CHOI Standardizes Care during Transport for <32 Week Infants
In 2019, VON launched an internet-based quality improvement collaborative focused on improving care during transitions. Faculty encouraged teams to identify areas of the admission or discharge process for improvement and provided a toolkit, VON Day Audit for gap analysis, and sample process measures to help teams focus their improvement work.
“We felt good about our outcomes but we always know there are ways we can improve,” said Denise Cornell, APRN, from Children’s Hospital of Illinois (CHOI). “The experience in this collaborative made us look deeper into what we were doing.”
“It was helpful to have the VON toolkit and gap analysis early on to help us find where we could potentially see improvement, and then use the tools VON provided to help improve our process measures and outcomes,” said Aarti Amlani, MD.
By looking at their VON data, the CHOI team found infants born at less than 32 week gestational age at a referral center had greater mortality and morbidity rates than infants born at less than 32 week gestational age in their center. They decided to focus improvement efforts on the process of transports.
More than a sum of parts
Their first goal was to decrease departure time for the transport team.

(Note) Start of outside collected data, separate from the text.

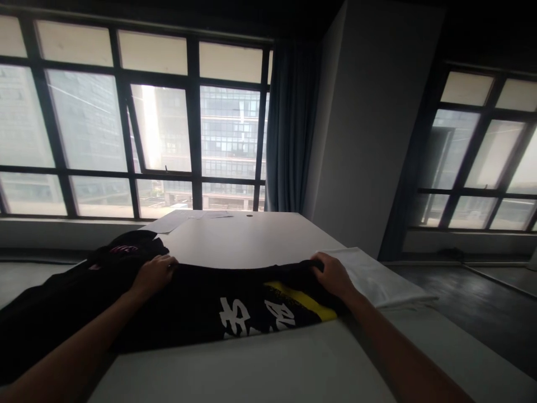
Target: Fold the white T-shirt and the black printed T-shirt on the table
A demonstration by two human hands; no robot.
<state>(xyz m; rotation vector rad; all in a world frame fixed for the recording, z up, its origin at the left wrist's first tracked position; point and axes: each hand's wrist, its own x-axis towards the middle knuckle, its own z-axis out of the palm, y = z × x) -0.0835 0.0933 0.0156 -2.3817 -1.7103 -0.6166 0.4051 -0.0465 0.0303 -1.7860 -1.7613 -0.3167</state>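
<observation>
A black garment (235, 305) with white characters and a yellow stripe lies flat across the white table (251, 240) in front of me. My left hand (154, 272) grips its far edge on the left side. Over on the right, my right hand (331, 274) pinches the same far edge. Both forearms reach over the cloth. More dark clothing (121, 249) with pink print is heaped at the left, just behind my left hand.
A folded white cloth (377, 277) lies at the table's right edge, beside my right hand. Sheets of paper (176, 219) rest at the far end. Big windows (159, 129), a blue curtain (289, 129) and a grey pillar (369, 129) stand behind.
</observation>
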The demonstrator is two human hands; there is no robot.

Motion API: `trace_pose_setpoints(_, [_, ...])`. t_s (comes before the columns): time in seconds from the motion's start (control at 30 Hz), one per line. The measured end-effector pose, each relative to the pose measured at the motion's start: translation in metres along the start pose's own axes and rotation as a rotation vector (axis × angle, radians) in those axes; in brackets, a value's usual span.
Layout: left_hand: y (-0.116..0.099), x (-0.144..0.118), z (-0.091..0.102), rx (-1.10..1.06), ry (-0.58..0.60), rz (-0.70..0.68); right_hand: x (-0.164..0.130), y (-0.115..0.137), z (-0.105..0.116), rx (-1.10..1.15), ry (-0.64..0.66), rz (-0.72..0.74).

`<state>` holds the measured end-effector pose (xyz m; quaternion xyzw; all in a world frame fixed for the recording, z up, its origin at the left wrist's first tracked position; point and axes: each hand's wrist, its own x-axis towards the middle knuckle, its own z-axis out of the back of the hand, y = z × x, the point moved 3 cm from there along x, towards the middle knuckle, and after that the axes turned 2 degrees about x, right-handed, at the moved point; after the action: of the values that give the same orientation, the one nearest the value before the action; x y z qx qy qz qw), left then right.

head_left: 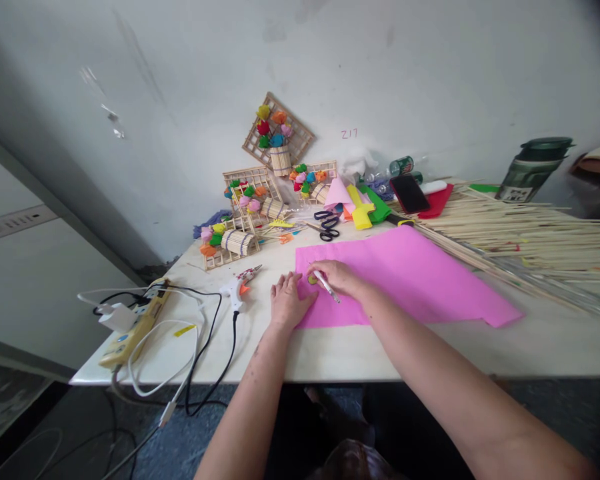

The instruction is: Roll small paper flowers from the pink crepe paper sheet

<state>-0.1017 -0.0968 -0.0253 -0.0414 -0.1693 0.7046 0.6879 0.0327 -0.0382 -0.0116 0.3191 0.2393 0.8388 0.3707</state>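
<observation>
Flat pink sheet [405,277], perhaps foam

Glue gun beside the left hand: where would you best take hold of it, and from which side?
A judgement: grip the glue gun by its white handle, coming from the near table edge. The handle points toward the person with the black cord trailing off it, while the nozzle end points away to the right. The left hand lies flat just right of it.

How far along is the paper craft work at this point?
Done: several stick frames with paper flowers stand by the wall. In hand: the left hand pins the pink sheet while the right hand holds a pen against a small yellow disc. The sheet looks uncut.
</observation>
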Motion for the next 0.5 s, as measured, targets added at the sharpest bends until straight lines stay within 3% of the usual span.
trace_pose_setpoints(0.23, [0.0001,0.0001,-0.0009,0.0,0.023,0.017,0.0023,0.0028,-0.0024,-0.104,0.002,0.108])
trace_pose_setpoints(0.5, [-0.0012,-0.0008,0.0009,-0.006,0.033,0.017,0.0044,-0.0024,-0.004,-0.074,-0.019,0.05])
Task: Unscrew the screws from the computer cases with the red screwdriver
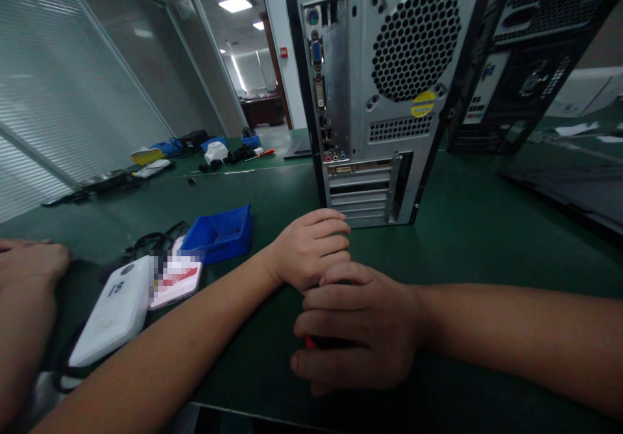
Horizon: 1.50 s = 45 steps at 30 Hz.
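Observation:
My left hand [311, 249] rests in front of the computer case, its fingers curled and pressed together; whatever lies under them is hidden. Touching it from the near side, my right hand [363, 324] is closed around something with a bit of red and dark surface showing between the fingers, too covered to name. Just beyond both hands stands a computer tower [360, 122] upright, its metal back with ports, a honeycomb fan grille and slot covers facing me. A blue plastic tray [219, 234] sits to the left of my left hand.
Left of my forearm lie a white device [114, 311], a phone-like flat item [180, 281] and black cables [156, 239]. Another person's hand [29, 272] is at the left edge. A second black computer case [523, 77] stands behind right. Tools, including an orange-handled screwdriver [266, 153], lie farther back.

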### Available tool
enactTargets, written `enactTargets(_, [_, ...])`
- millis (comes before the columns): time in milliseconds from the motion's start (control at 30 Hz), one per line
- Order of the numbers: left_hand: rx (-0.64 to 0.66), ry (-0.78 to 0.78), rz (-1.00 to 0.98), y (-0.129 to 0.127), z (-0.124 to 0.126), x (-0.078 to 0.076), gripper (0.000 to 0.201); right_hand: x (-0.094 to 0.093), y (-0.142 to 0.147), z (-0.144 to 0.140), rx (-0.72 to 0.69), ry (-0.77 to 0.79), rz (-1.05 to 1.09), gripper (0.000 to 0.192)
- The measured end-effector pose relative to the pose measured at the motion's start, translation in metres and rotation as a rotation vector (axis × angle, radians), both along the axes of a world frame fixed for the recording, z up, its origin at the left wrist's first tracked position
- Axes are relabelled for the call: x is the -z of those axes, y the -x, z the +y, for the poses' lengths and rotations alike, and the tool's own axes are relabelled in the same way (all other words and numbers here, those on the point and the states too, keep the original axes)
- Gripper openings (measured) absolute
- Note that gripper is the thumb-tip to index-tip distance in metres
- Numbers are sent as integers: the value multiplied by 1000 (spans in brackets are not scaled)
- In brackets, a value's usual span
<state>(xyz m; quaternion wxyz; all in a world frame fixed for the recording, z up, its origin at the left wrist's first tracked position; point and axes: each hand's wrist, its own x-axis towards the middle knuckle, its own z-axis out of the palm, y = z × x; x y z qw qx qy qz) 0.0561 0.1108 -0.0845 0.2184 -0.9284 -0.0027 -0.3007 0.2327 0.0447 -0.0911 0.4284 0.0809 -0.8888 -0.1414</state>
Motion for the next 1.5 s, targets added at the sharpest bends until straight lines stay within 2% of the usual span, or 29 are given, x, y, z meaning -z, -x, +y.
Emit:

A multidisciplinary team including nurses, respiratory therapists, neonatologists, the ambulance company, and medical communications met weekly. Each group found small actions they could take to cut a few minutes from the departure process.

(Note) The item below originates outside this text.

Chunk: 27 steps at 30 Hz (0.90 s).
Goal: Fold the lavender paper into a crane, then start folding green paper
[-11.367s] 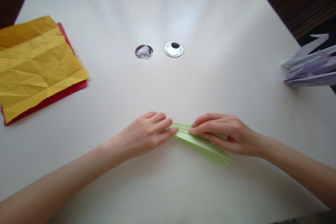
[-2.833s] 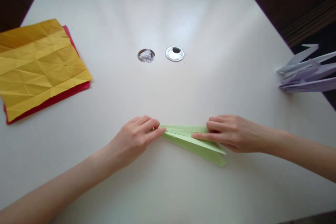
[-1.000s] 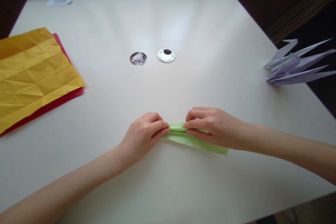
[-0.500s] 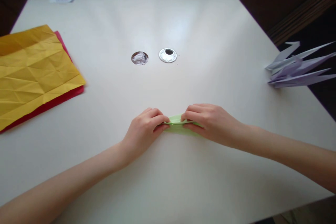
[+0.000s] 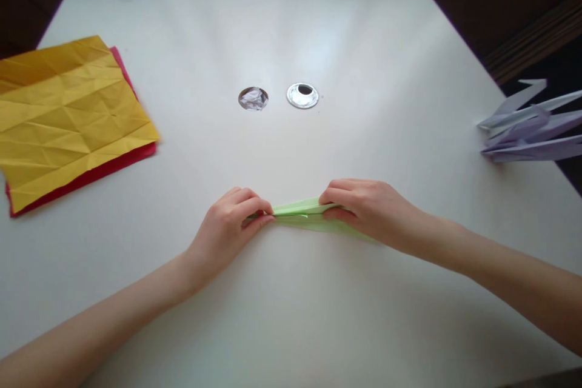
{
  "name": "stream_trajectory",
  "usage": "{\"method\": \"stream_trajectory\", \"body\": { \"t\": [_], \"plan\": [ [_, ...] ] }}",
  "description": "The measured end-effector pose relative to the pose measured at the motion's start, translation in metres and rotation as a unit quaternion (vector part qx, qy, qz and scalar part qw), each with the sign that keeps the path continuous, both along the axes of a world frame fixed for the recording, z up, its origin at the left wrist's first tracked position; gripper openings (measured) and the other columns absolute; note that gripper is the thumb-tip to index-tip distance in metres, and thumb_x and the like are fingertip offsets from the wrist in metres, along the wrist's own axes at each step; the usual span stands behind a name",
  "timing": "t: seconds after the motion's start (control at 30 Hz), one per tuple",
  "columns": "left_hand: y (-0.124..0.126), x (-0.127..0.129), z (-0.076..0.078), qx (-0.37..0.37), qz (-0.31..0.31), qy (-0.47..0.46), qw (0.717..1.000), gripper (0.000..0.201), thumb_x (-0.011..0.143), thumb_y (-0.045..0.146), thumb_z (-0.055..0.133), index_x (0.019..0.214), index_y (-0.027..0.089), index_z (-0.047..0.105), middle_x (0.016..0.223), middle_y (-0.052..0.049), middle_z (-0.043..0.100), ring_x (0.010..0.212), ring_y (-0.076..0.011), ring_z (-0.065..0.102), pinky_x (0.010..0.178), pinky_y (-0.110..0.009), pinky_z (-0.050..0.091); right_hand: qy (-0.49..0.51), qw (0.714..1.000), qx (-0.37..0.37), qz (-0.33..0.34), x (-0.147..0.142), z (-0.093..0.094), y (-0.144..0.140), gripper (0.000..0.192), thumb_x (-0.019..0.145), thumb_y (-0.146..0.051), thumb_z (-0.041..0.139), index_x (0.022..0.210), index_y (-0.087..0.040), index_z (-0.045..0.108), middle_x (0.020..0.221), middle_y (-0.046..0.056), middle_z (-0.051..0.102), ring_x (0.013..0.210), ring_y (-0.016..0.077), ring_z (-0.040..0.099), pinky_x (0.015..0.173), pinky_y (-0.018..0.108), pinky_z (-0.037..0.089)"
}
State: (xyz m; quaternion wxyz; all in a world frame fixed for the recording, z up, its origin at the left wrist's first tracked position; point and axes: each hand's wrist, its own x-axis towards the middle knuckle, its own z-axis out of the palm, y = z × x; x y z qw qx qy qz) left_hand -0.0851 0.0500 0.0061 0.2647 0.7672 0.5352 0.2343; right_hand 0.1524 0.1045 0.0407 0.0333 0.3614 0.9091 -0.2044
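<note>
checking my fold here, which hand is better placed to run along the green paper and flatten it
Probably the right hand: it lies over most of the green paper. The left hand only pinches the pointed end, so it suits anchoring.

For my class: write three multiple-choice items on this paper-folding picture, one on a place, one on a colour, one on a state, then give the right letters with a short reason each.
1. Where does the purple folded paper model lie?
A. At the table's right edge
B. Beside the yellow sheet
C. Between the hands

2. What colour is the sheet under the creased yellow sheet?
A. Blue
B. Red
C. White

3. How is the green folded paper held?
A. Untouched on the table
B. In one hand, raised high
C. Pinched at both ends, low over the table

Answers:
1 A: it sits far right on the white table, away from both hands.
2 B: a red sheet shows along the yellow one's edge.
3 C: the left hand and the right hand each grip an end.
</note>
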Motion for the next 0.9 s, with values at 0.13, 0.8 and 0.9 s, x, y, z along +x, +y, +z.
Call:
{"method": "stream_trajectory", "body": {
  "t": [0.13, 0.8, 0.9],
  "plan": [
    [-0.001, -0.008, 0.003, -0.012, 0.013, 0.003, 1.000, 0.011, 0.081, 0.026, 0.054, 0.075, 0.019, 0.061, 0.077, 0.000, 0.058, 0.073, -0.0116, 0.053, 0.065, -0.023, 0.043, -0.018, 1.000, -0.020, -0.015, 0.003, 0.002, 0.004, 0.010, 0.081, -0.017, 0.047, 0.075, -0.020, 0.055, 0.072, -0.002, 0.056, 0.061, 0.0092, 0.049, 0.051, 0.020, 0.028],
    [-0.006, -0.021, 0.013, -0.037, 0.016, 0.074, 0.996, 0.010, 0.082, 0.024, 0.051, 0.075, 0.019, 0.055, 0.082, -0.001, 0.054, 0.076, -0.0134, 0.050, 0.065, -0.025, 0.041, -0.030, 1.000, 0.000, 0.008, 0.005, 0.004, 0.011, 0.012, 0.082, -0.017, 0.046, 0.072, -0.020, 0.052, 0.071, -0.003, 0.056, 0.060, 0.0091, 0.048, 0.052, 0.021, 0.029],
    [-0.004, -0.009, 0.008, 0.025, -0.028, 0.036, 0.999, 0.007, 0.082, 0.017, 0.049, 0.084, 0.019, 0.055, 0.086, -0.002, 0.055, 0.082, -0.0134, 0.050, 0.070, -0.025, 0.042, -0.032, 0.999, 0.016, 0.010, 0.004, 0.006, 0.013, 0.012, 0.082, -0.017, 0.046, 0.074, -0.021, 0.054, 0.073, -0.003, 0.056, 0.060, 0.0099, 0.049, 0.053, 0.022, 0.029]
  ]
}}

“We’re looking comprehensively at all areas to improve overall outcomes, and we find it’s always about the little things,” said Cornell.
Those many small actions added up, and the team has since met their goal of at least 80 percent of departures leaving within 30 minutes of the call.

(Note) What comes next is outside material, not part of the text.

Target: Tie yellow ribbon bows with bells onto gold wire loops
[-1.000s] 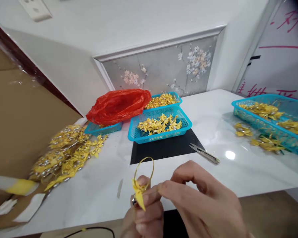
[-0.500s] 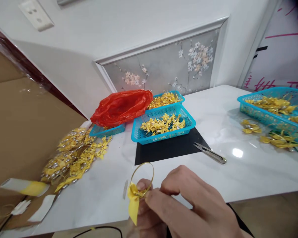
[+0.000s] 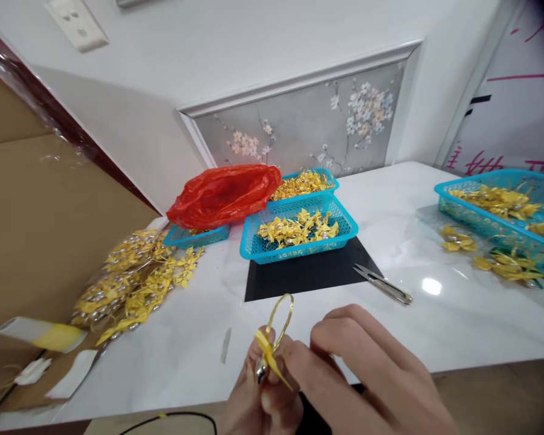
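Note:
Both hands meet over the near edge of the white table (image 3: 390,338), pinching one small ornament. The yellow ribbon bow (image 3: 270,357) has a gold cord loop (image 3: 281,319) standing up from it and a small silver bell at its base. My left hand (image 3: 260,402) grips the bow and bell from below. My right hand (image 3: 367,377) pinches the same bow from the right with thumb and forefinger.
A blue basket (image 3: 299,232) of yellow bows sits on a black mat (image 3: 308,275), with thread snips (image 3: 383,284) beside it. A red plastic bag (image 3: 224,193) lies left of it. Finished ornaments (image 3: 131,284) are heaped at left; another blue basket (image 3: 503,211) stands right.
The gold loop has tilted to the right and the bow's tail has swung from hanging down to pointing right. Both hands stay on the ornament.

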A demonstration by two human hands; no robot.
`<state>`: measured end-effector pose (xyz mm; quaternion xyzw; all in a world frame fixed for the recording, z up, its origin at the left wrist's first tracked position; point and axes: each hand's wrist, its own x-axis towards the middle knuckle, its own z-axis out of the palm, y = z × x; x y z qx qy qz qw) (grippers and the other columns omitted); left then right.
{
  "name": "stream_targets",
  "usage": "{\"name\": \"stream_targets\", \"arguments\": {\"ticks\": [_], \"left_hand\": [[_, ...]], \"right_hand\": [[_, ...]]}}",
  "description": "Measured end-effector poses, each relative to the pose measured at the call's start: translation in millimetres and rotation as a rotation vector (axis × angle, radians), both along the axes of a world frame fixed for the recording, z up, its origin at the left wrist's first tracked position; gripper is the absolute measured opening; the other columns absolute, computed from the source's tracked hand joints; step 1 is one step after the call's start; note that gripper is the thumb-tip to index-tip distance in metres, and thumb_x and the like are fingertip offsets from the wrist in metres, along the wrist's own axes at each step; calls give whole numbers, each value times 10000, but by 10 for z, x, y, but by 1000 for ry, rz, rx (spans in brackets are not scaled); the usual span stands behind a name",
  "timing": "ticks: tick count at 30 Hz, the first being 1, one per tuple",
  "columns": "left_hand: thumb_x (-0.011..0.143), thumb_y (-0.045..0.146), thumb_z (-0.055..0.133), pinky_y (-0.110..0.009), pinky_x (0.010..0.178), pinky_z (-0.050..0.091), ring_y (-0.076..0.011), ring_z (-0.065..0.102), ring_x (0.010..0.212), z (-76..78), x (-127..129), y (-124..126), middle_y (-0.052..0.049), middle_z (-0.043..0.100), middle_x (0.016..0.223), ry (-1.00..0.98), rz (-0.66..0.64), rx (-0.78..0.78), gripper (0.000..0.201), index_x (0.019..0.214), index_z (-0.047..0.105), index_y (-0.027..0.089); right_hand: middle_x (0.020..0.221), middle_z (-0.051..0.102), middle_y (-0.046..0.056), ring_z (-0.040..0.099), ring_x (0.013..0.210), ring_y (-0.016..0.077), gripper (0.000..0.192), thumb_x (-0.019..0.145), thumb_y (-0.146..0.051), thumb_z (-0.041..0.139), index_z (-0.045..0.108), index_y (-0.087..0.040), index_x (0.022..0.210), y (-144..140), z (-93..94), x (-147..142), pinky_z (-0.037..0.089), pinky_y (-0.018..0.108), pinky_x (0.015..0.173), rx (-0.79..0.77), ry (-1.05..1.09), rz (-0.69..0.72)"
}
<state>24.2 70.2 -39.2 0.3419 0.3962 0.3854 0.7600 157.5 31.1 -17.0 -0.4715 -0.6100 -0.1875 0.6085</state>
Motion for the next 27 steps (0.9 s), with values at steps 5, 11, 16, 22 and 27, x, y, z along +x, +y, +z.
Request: {"name": "stream_targets", "arguments": {"ticks": [5, 11, 16, 22, 27], "left_hand": [[575, 336, 947, -96, 453, 475, -17, 549, 414, 193, 89, -127, 56, 651, 551, -191, 3, -58, 256, 750, 787, 240], [630, 269, 924, -120, 432, 507, -64, 629, 402, 241, 119, -145, 7, 721, 540, -175, 10, 28, 190, 758, 806, 194], [624, 340, 916, -119, 388, 484, -54, 570, 361, 263, 183, -144, 13, 678, 490, -118, 58, -28, 260, 628, 749, 140], [695, 339, 876, -115, 401, 469, -49, 565, 374, 245, 245, -152, 24, 668, 515, -91, 31, -11, 318, 571, 669, 133], [751, 351, 835, -118, 418, 479, -45, 567, 382, 190, 265, -146, 28, 672, 540, -128, -31, -13, 305, 598, 678, 139]], "right_hand": [[636, 519, 34, 468, 572, 139, 336, 936, -60, 443, 620, -176, 674, -62, -23, 185, 377, 283, 507, -79, -79, 53], [742, 533, 12, 568, 617, 105, 215, 910, -37, 501, 631, -208, 900, -90, -160, 434, 459, 184, 511, -432, 48, 465], [716, 512, -12, 546, 605, 105, 156, 934, -113, 532, 614, -224, 862, -98, -275, 383, 465, 190, 525, -501, 239, 485], [746, 532, -12, 560, 649, 115, 160, 929, -88, 528, 593, -229, 891, -124, -363, 366, 459, 209, 557, -497, 275, 519], [756, 502, -19, 507, 694, 123, 169, 966, -143, 511, 576, -252, 854, -176, -422, 261, 406, 242, 602, -516, 498, 506]]}}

“We felt good about our outcomes but we always know there are ways we can improve. The experience in this collaborative made us look deeper into what we were doing.”
Standardizing care throughout referral network
The team’s other goal was to decrease morbidities, including ROP, IVH, and CLD, in outborn infants less than 32 weeks gestation.
“We knew we wouldn’t improve without engaging our referral network to improve and standardize care,” said Elaine Shafer, APRN, the perinatal outreach coordinator at CHOI.
The team distributed guidelines to referring hospitals about delayed cord clamping, respiratory care, and temperature. They also sought to engage colleagues in obstetrics to standardize care in the antenatal period.
“It’s important to think about this project from a mother-baby perspective. We know antenatal care affects infant outcomes so we’re making efforts to standardize application of magnesium sulfate and steroids, and use antibiotics most appropriately,” said Shafer. “We hope to see these efforts impact longer term outcomes.”
Empowering parents during transport
The CHOI team is also seeing the benefit of engaging parents early in the process. A CHOI neonatologist speaks with the parents before they leave the referring hospital, which helps reinforce their understanding and makes them feel more empowered.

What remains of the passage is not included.